The process of installing the battery was much easier and less hazardous than that of taking it out. Sadly though, the 29 step iFixit tutorial failed to tell me how I could put a brand new battery in. I had to go on YouTube to find tutorials.

While they were very useful, I was not warned by them that reinserting smaller screws than grains rice is more complicated than negotiating EU. After much swearing I finally got them in.

Considering the scratches and the rough treatment, I was a little skeptical that the phone would still work.

It took me two hours seven minutes to put the phone together again.

I pressed the power button and — astonishingly — it turned on. Although it felt warm inside, the phone was still working. It will still work in one week. This is not something I know.

Anyone who is confident enough to use a pentalobe screw and a soldering iron to repair their own phones would be my recommendation. It shouldn’t take this much effort.

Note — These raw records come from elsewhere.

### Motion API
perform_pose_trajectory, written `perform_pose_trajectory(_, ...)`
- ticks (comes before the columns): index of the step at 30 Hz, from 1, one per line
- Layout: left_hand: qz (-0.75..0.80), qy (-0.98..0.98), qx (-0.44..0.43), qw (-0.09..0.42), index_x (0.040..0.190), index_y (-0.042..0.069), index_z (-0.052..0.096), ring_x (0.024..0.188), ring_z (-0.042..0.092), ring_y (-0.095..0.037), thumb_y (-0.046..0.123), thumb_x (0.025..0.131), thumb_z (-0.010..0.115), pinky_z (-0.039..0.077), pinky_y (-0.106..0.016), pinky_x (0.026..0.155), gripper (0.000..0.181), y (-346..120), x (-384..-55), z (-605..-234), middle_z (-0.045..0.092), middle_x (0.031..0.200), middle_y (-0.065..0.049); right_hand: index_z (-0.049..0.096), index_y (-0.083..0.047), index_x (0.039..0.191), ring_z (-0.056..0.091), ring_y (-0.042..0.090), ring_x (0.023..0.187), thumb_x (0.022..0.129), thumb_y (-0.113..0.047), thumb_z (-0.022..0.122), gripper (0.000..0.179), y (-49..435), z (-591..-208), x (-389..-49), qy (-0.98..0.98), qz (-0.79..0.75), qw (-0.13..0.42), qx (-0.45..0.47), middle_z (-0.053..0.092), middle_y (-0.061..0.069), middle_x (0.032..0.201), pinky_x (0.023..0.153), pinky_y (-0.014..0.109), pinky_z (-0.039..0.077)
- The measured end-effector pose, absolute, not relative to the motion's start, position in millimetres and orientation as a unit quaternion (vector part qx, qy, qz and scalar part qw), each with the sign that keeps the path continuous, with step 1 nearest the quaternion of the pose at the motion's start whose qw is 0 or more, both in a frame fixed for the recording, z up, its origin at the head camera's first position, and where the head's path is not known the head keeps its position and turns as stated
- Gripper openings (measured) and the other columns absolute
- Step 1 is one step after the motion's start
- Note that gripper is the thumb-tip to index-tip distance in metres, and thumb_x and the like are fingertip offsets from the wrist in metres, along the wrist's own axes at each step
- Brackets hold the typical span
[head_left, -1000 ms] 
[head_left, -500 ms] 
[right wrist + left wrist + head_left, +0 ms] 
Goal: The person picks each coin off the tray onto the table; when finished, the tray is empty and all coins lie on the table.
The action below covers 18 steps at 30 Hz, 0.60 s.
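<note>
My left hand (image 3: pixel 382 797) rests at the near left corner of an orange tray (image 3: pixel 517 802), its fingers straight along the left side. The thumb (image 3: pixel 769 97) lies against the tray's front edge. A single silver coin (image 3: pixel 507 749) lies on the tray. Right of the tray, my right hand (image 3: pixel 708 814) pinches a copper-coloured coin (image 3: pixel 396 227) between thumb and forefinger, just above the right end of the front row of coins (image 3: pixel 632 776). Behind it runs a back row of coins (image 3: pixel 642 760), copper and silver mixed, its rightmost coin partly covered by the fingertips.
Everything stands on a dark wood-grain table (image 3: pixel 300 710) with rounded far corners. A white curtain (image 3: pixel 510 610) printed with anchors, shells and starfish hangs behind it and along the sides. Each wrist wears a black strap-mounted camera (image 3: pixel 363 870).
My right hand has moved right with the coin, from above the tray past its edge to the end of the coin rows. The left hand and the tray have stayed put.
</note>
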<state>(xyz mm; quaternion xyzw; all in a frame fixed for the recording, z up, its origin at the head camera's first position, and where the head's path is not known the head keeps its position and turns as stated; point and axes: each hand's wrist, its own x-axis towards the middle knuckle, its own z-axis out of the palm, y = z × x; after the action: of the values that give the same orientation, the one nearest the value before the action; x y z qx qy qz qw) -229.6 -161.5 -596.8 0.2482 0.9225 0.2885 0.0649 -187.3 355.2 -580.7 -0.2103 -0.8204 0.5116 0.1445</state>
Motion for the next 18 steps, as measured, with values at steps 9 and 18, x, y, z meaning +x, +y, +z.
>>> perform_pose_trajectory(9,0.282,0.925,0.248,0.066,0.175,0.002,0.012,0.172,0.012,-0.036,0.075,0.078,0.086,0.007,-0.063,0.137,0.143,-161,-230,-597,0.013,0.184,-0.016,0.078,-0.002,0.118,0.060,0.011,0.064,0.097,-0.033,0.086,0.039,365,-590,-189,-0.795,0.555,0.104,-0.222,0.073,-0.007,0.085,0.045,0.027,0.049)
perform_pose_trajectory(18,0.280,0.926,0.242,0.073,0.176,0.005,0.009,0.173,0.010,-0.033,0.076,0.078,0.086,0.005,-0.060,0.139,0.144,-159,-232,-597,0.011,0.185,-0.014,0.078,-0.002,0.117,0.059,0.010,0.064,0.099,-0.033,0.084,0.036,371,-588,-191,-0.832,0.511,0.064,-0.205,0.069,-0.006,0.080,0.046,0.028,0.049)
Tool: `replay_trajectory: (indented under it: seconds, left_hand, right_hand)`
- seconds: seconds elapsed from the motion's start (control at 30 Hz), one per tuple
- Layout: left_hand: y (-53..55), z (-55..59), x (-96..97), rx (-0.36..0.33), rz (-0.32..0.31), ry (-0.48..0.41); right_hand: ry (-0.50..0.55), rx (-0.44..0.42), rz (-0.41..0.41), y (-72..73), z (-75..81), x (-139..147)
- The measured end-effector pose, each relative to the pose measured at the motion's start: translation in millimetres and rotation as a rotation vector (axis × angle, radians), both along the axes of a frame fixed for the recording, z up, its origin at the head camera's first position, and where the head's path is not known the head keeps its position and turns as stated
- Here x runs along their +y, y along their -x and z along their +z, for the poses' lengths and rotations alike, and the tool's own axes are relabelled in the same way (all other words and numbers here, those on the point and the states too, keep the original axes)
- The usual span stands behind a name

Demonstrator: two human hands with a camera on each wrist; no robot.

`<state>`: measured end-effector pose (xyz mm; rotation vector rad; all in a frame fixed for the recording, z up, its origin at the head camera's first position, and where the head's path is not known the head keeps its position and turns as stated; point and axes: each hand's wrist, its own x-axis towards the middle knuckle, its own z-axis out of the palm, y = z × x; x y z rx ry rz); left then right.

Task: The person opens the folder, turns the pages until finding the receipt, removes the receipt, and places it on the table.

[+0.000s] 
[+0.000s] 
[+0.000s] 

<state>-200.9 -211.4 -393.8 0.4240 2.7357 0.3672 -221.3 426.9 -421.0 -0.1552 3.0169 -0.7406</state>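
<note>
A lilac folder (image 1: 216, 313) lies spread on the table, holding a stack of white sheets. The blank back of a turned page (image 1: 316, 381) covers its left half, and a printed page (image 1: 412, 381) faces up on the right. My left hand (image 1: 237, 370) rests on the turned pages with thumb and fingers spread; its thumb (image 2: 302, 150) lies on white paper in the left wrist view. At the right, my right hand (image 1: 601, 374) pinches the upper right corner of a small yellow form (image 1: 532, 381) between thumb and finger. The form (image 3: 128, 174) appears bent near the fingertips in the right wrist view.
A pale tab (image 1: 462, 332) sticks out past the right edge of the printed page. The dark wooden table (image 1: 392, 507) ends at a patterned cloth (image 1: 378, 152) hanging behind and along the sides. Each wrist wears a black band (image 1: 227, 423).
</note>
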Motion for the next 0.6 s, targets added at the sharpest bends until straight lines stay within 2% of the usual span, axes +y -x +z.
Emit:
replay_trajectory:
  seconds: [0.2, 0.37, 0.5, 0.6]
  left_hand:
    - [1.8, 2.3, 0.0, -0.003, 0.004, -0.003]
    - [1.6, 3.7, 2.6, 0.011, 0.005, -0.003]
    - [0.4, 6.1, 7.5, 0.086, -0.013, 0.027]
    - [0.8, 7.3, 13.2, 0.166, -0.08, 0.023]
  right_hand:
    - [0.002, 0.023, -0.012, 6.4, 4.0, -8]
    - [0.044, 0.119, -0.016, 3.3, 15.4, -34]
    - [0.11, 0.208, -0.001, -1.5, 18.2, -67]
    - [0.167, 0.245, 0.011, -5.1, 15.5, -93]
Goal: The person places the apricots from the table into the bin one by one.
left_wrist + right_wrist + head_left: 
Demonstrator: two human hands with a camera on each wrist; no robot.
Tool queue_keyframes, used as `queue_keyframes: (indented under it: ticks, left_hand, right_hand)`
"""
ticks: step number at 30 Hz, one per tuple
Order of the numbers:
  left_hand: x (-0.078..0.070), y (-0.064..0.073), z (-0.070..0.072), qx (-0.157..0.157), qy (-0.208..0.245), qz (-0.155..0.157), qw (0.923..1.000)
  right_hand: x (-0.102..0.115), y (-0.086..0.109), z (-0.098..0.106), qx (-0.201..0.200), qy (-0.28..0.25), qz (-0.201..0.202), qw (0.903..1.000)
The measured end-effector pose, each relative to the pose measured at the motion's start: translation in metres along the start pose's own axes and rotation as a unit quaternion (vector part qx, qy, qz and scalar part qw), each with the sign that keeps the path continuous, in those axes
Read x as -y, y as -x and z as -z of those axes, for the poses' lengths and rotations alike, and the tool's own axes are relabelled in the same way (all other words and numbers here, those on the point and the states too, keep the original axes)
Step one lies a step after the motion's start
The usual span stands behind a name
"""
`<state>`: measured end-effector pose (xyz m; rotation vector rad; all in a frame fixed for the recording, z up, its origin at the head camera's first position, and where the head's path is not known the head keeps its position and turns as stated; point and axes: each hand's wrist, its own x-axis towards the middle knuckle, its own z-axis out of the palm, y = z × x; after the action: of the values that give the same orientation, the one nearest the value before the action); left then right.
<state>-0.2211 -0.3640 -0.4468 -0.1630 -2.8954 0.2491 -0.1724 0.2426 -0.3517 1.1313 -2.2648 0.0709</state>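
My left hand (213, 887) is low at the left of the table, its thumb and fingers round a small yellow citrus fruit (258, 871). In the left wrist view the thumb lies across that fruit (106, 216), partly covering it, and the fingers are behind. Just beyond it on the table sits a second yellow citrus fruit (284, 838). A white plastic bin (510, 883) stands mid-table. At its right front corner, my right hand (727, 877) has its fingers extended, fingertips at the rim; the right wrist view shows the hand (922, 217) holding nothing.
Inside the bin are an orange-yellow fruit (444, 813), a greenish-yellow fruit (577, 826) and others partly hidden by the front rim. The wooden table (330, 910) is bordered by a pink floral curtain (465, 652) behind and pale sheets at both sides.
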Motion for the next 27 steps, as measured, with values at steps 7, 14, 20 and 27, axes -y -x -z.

To reduce the amount of electronic waste we produce each year (24kg), we must make items easy to repair. It is possible that our phones or laptops could be passed on, just like Morphy Richards’ iron from Mr West.

I wouldn't recommend anyone other than the most confident with a soldering gun and pentalobe screws to attempt to mend their own phone. But it shouldn't be this hard

Only the most competent with pentalobe screws and a soldering torch would I recommend to anyone to fix their phone. It shouldn’t take this long.